Current NICU feeding protocols are complex and must be tracked manually, which slows staffers down. Astarte’s product looks to automate the feeding protocols and use quantitative data about preterm babies’ gut health to deliver customized care and nutrition.

Their background in raising venture capital gave them the preparation they needed for building a business from the ground up, Warren said.

“We were marrying that experience with a passion we both share,” she said, along with “being the first experienced venture group to say ‘women’s health is worth it.'”

The team became particularly interested in the challenges NICU caretakers face after meeting Katherine Gregory, a former NICU nurse who went on to get her Ph.D. and become a professor and researcher of pediatrics at Harvard Medical School.

With her consultation, the team developed cloud-based technology that helps with decision making and planning surrounding preemie care and feeding, usually with babies born under 34 weeks.

While the pair had a lot of experience from one side of the fundraising stage, Warren said they may have been more conservative than they needed to be when fundraising for themselves, being careful not to overpromise and underdeliver.

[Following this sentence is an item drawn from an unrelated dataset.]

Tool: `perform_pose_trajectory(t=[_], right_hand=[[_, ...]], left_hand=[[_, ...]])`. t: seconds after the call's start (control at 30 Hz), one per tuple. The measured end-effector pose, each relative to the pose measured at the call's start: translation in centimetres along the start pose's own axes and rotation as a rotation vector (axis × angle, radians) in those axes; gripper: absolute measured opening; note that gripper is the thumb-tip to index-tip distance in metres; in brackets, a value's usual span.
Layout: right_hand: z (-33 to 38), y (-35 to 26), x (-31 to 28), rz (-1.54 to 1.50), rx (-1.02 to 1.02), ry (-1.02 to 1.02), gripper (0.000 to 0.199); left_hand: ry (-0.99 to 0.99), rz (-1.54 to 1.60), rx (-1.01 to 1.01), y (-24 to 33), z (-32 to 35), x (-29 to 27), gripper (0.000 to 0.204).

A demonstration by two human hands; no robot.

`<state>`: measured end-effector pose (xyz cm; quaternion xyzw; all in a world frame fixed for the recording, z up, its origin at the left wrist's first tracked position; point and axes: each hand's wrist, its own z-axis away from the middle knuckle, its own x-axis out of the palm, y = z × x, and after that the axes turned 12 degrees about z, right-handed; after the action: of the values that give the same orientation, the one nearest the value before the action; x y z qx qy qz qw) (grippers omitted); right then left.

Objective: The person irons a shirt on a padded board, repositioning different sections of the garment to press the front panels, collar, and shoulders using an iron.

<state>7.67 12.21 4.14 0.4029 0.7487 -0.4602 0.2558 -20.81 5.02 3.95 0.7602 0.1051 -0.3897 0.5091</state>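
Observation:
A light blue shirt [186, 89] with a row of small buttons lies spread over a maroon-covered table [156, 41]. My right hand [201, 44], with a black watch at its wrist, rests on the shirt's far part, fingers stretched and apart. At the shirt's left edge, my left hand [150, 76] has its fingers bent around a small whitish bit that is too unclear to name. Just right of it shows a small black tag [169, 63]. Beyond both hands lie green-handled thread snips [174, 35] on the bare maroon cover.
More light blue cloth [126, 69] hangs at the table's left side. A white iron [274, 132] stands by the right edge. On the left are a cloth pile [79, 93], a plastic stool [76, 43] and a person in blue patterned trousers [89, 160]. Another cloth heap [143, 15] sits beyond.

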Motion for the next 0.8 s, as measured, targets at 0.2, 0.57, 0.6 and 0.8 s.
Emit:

“With fundraising you have to put a different lens on the business,” she said. (Their $5 million puts them in a minority: In Philly, less than a fifth of all VC dollars go to companies founded by at least one woman.)

But the business has grown: The team just moved to some office space in the Grist Mill in Yardley and aims to add two new roles — a software engineer and a business analyst — to its seven-person team in the near future.

“We have really benefited from the Philly community,” Warren said.  “We’ve been able to hire here, get interns. Building a company here has been really pleasantly surprising.”